I have the dataframe below and I want to create a new dataframe based on this with 3 columns. The first will be named "Field"
and will contain the column names of this dataframe (col1,col2,col3
). The second will be named "Absolute"
and will contain the absolute number of missing values of this column and the third will be named Percentage
and will contain the percentage of the missing values of this column.
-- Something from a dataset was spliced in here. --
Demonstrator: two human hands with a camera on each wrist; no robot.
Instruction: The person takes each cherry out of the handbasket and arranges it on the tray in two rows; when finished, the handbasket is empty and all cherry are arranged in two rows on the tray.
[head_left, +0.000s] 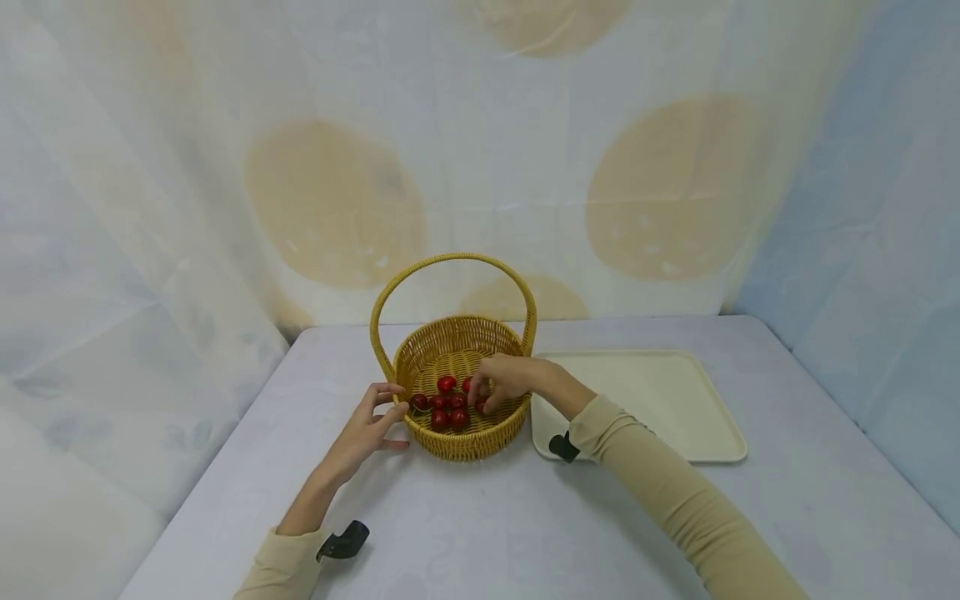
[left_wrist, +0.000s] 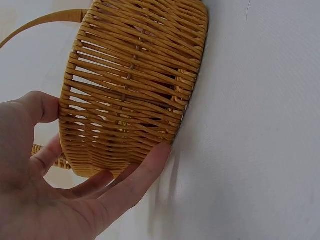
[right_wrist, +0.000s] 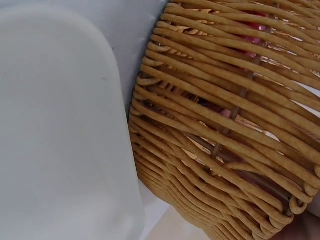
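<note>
A round yellow-brown wicker basket (head_left: 450,450) with a tall arched handle stands on the table, holding several small, round, glossy red fruits (head_left: 439,419). My left hand (head_left: 367,429) holds the basket's left side. Seen from the left wrist, two fingertips meet the rim and the other fingers (left_wrist: 135,187) spread along the woven wall down to the base. My right hand (head_left: 504,377) reaches over the right rim into the basket, its bent fingers pointing down around a red fruit (head_left: 481,405). Another fruit beside it is partly covered by this hand.
A cream rectangular tray (head_left: 705,408) lies right of the basket, under my right forearm; its rounded edge (right_wrist: 117,75) runs close beside the wicker wall. Patterned cloth (head_left: 495,167) hangs behind the table and on both sides.
</note>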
The number of columns and rows in my real dataframe is bigger.
col1<-c("as","df",NA)
col2<-c("ds",NA,NA)
col3<-c(NA,NA,NA)
df<-data.frame(col1,col2,col3)
CodePudding user response:
Try,
data.frame(field = names(df),
Absolute = colSums(is.na(df)),
Percentage = 100 * (colSums(is.na(df)) / nrow(df)),
row.names = seq(nrow(df)))
field Absolute Percentage
1 col1 1 33.33333
2 col2 2 66.66667
3 col3 3 100.00000
CodePudding user response:
Tidyverse approach (though I prefer @Sotos’ solution):
library(dplyr)
library(tidyr)
df %>%
summarize(across(
everything(),
list(
Absolute = ~ sum(is.na(.x)),
Percentage = ~ mean(is.na(.x)) * 100
)
)) %>%
pivot_longer(
everything(),
names_to = c("Field", ".value"),
names_sep = "_"
)
# A tibble: 3 × 3
Field Absolute Percentage
<chr> <int> <dbl>
1 col1 1 33.3
2 col2 2 66.7
3 col3 3 100